So the stack size is limited by default to 8 Mb.

Francesco

fr4nko

July 1st, 2009, 11:13 AM

So is there a way to get more stack space? I know I use a lot of memory but for what I'm doing I don't need much more. The only reason that I ask is because http://www.gotw.ca/gotw/009.htm says

"The stack stores automatic variables. Typically
allocation is much faster than for dynamic
storage (heap or free store) because a memory
allocation involves only pointer increment
rather than more complex management."
That's ok, but usage of automatic variables should be limited to variables or arrays of small size.
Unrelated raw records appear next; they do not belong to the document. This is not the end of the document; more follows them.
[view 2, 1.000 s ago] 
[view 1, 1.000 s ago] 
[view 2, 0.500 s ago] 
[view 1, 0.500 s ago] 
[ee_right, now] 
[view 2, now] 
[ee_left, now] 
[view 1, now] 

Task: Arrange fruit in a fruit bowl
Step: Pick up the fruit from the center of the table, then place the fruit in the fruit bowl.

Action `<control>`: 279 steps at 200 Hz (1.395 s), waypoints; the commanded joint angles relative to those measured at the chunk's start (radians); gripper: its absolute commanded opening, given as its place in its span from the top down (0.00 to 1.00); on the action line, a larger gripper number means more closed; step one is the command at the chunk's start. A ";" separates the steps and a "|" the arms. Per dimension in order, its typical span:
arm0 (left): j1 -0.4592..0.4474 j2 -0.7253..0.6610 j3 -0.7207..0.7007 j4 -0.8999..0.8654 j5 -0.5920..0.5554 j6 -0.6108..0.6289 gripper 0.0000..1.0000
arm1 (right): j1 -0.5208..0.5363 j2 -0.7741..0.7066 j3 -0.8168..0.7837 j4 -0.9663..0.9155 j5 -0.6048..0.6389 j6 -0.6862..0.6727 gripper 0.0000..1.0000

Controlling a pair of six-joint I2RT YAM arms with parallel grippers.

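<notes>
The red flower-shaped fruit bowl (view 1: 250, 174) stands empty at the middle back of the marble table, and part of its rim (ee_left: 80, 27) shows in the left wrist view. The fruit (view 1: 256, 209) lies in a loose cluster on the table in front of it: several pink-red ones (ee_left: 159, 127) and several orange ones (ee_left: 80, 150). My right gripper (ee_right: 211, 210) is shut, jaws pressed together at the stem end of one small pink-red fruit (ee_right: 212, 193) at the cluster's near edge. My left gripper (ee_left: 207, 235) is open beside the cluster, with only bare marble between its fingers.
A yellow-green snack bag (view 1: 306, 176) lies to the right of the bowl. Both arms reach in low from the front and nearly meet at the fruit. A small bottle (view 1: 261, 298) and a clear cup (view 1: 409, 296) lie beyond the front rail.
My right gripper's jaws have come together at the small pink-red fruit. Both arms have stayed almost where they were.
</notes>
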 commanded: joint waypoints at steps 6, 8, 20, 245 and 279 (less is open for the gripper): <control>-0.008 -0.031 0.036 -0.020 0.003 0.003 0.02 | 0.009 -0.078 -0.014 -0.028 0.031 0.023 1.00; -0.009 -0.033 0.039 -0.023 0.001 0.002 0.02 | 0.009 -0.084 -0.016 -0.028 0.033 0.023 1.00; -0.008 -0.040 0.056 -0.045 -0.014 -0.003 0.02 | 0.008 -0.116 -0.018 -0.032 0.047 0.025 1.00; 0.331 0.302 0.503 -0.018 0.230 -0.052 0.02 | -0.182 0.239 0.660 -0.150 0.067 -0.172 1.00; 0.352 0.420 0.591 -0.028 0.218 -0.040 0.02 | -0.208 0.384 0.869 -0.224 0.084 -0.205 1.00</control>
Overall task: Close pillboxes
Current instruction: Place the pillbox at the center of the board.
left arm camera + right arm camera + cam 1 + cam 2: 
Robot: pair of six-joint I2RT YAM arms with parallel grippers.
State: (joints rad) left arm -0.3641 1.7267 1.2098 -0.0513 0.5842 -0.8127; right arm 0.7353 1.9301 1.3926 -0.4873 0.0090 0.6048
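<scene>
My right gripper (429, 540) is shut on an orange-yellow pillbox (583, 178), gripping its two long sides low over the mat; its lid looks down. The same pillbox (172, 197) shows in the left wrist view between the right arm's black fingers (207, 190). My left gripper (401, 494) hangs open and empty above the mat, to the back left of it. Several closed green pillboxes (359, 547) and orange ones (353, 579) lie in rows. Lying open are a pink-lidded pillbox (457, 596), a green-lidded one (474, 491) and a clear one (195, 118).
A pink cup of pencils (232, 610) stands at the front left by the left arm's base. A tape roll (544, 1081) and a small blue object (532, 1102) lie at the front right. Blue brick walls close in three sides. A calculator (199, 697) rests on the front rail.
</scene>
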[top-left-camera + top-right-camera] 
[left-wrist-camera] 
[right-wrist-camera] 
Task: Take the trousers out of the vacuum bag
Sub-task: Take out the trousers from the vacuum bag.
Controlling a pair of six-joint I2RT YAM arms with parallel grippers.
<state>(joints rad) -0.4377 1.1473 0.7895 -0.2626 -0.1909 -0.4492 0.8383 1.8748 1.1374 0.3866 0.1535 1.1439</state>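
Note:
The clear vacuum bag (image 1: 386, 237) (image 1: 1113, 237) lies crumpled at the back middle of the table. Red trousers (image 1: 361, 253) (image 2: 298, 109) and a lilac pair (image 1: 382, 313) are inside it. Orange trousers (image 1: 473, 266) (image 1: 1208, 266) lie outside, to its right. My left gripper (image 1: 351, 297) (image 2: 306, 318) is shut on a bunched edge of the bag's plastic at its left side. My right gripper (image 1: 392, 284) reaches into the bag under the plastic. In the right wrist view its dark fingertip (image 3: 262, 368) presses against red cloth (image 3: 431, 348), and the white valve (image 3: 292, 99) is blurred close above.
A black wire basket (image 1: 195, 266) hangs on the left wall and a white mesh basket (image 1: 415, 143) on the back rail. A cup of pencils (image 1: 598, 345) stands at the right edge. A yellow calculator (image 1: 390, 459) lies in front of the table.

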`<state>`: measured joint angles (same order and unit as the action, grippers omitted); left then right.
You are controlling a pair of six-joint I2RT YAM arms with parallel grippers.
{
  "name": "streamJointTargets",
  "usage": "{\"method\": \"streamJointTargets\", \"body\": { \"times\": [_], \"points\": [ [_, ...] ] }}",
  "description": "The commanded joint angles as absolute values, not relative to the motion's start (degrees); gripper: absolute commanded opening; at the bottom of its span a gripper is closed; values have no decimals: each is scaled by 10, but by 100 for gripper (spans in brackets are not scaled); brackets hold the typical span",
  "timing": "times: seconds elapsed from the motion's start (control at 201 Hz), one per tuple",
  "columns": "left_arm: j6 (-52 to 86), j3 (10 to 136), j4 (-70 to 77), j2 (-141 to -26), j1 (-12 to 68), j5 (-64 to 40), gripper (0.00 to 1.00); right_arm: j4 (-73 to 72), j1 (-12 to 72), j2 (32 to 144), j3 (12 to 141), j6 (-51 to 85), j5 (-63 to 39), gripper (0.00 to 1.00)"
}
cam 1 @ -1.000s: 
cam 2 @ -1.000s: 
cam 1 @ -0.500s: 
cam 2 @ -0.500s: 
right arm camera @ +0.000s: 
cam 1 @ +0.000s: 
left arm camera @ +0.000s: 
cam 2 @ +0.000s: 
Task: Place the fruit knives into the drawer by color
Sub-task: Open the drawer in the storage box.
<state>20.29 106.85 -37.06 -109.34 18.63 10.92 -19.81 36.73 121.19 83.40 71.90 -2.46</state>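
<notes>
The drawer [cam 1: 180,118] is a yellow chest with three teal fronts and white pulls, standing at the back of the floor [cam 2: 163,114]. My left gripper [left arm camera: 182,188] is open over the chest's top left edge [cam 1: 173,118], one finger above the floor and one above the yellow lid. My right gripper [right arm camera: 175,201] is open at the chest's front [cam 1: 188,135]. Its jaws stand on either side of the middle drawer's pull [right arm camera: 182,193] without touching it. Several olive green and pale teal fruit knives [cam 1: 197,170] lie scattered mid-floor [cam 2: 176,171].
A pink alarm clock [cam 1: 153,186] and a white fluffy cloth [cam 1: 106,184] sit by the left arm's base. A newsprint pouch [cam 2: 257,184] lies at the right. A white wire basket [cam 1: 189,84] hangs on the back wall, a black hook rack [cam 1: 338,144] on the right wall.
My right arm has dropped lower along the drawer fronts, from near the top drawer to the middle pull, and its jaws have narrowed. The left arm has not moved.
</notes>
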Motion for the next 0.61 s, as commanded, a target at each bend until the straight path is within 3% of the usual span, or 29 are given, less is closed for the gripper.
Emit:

If you allocate a lot of memory on the stack you can get a stack overflow and your program will crash. You should also keep in mind that automatic variable are valid only withing the scope of the function or the block where they are declared. You cannot return references to automatically allocated variables because their lifes does not go beyond the life of the activation stack of the function.

Francesco

curvedinfinity

July 1st, 2009, 04:16 PM

Stack space is very fast because the sizes of all of the data are set at compile time and the memory is preallocated. Those are also the downsides -- sizes can't be changed at allocation-time and there is a limited amount of memory. :D

If you need something bigger or dynamic-er, you need to use the heap. That's what it is there for. Its slower because the OS has to worry about memory management (fragmentation is the biggest issue), but much more flexibile.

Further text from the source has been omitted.